In Ticino il conto è più salato, e la differenza fra casse vale dieci volte l’amministrazione
Il Cantone Ticino resta fra i più cari della Confederazione. Per il 2026 il rincaro medio cantonale è stato del 7.1%, ben oltre il 4.4% della media svizzera, come avevamo documentato analizzando i premi delle casse malati 2026. Il premio medio nazionale, tutte le età considerate, è salito a 393.30 CHF al mese; per un adulto siamo a 465.30 CHF.
Ma il numero che conta di più è un altro. Scorrendo tutte le casse malati disponibili in Ticino per un adulto con franchigia ordinaria e modello standard, fra la soluzione più economica (attorno ai 329 CHF mensili) e la più cara (oltre 429 CHF) la differenza sfiora i 100 CHF al mese. Fanno oltre 1’200 CHF l’anno, a parità identica di prestazioni: l’assicurazione di base è definita dalla legge ed è la stessa ovunque.
Detto altrimenti: l’intero costo amministrativo medio di una cassa — 193 CHF l’anno — vale meno di un sesto di quello che un assicurato ticinese può risparmiare semplicemente cambiando fornitore. È il motivo per cui il tetto ai salari dei manager, quale che sia l’esito in Parlamento, non sposterà la fattura di novembre. Le leve che la spostano davvero sono altre, e stanno tutte nelle mani dell’assicurato.
Vale la pena ricordare che sui costi che finiscono nel premio esistono anche partite ben più consistenti di qualche stipendio dirigenziale: il Controllo federale delle finanze ha stimato in 655 milioni di franchi gli sconti sui farmaci non retrocessi agli assicurati in un solo anno.
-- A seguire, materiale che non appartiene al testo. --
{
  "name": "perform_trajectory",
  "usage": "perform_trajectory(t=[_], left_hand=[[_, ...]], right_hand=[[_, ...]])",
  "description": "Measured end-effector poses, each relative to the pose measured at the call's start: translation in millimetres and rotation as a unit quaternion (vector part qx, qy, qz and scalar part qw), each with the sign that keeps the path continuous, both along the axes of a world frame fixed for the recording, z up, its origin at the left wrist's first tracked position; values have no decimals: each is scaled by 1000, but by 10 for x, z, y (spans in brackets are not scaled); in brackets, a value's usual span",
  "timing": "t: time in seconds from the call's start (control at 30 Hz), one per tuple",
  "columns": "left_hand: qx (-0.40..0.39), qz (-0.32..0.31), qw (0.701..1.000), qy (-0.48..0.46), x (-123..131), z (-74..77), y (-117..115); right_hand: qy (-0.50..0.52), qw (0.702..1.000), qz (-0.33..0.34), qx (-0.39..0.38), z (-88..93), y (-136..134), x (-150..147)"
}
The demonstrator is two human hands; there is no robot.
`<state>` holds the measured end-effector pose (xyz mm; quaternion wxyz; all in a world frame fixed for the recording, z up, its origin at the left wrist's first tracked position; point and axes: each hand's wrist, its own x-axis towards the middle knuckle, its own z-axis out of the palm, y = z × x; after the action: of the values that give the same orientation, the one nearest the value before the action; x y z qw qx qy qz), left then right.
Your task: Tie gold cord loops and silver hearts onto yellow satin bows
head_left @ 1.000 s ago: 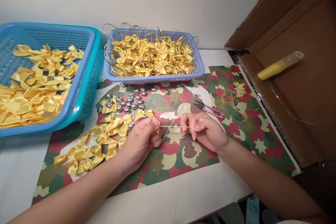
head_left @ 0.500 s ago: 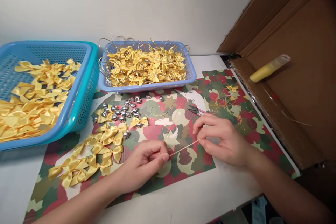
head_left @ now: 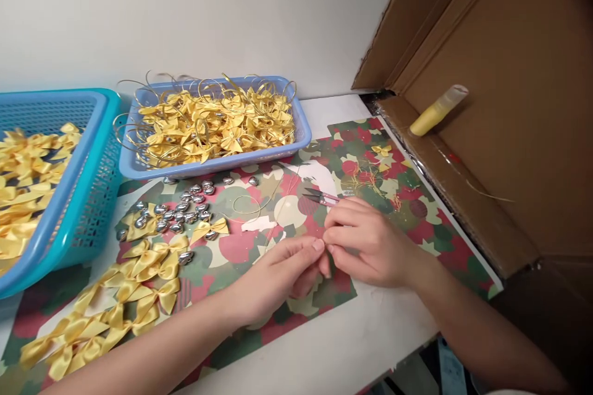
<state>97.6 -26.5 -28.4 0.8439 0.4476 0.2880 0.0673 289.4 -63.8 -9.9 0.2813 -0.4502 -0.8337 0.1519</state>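
Note:
My left hand point(head_left: 296, 265) and my right hand point(head_left: 364, 241) meet fingertip to fingertip above the patterned sheet point(head_left: 278, 315). Both are closed in a pinch on a thin gold cord, mostly covered by the fingers now. A loose loop of gold cord point(head_left: 248, 212) lies beyond them. Just past my right knuckles are small scissors point(head_left: 319, 197), blades pointing left. Several silver bells point(head_left: 180, 215) are scattered left of centre, and one yellow bow point(head_left: 210, 228) has a bell at it. More yellow satin bows point(head_left: 125, 296) lie in a pile beside my left forearm.
A blue basket point(head_left: 213, 168) at the back holds yellow bows with gold loops sticking out. Stacked blue and teal baskets point(head_left: 95, 197) with bows stand at left. Cord scraps point(head_left: 368, 180) lie at right, near a cardboard wall point(head_left: 486, 74) bearing a yellow tube point(head_left: 435, 114).
My hands have come together; the knotted cord stretched between them before is now hidden in my fingers. The view has swung right, so everything on the table appears further left.

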Motion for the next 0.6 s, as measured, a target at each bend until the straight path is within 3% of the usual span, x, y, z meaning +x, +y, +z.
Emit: perform_trajectory(t=[0.13, 0.27, 0.43, 0.6], left_hand=[[-41, 62, 997, -19, 75, -201, -6], [-48, 90, 995, -12, 20, -264, -36], [-39, 98, 994, -18, 24, -273, -70], [-33, 103, 994, -32, 32, -262, -62]], right_hand=[[16, 999, -15, -23, -83, 34, 89], [42, 995, -82, -25, -101, 87, 230], [-86, 968, -234, -40, -252, 179, 265], [-150, 952, -260, -64, -375, 218, 162]])
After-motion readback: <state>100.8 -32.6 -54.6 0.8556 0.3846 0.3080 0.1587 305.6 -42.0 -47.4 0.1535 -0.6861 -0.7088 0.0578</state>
Le tre date da segnare fino al 30 novembre
- Fine settembre 2026: l’Ufficio federale della sanità pubblica pubblica i premi 2027, cantone per cantone e cassa per cassa. Comparis prevede un aumento medio nazionale del 3.7%, ma la cifra ticinese si conoscerà solo allora.
- Ottobre e novembre: è la finestra per confrontare. Vanno verificati non solo il premio, ma anche la franchigia scelta (da 300 a 2’500 CHF per gli adulti) e il modello: telemedicina, medico di famiglia o HMO tagliano il premio anche del 15-20% rispetto al modello libero.
- 30 novembre 2026: termine ultimo per disdire l’assicurazione di base con effetto dal 1° gennaio. La lettera raccomandata deve essere arrivata alla cassa entro l’ultimo giorno lavorativo del mese, non semplicemente essere stata spedita. È l’errore più comune, e costa un anno intero al premio vecchio.
Chi teme di non farcela con la fattura può inoltre verificare il diritto alla riduzione dei premi cantonale, che in Ticino si richiede all’Istituto delle assicurazioni sociali: le soglie di reddito vengono aggiornate ogni anno e molte economie domestiche che ne avrebbero diritto non presentano domanda.
Prima di scegliere, conviene passare dal comparatore ufficiale della Confederazione priminfo.admin.ch — l’unico che espone tutti i premi omologati senza logiche di intermediazione — e poi seguire passo per passo come e perché cambiare cassa malati. Il dibattito sui 480’000 franchi si chiuderà a Berna nelle prossime settimane; la vostra scadenza, invece, è il 30 novembre.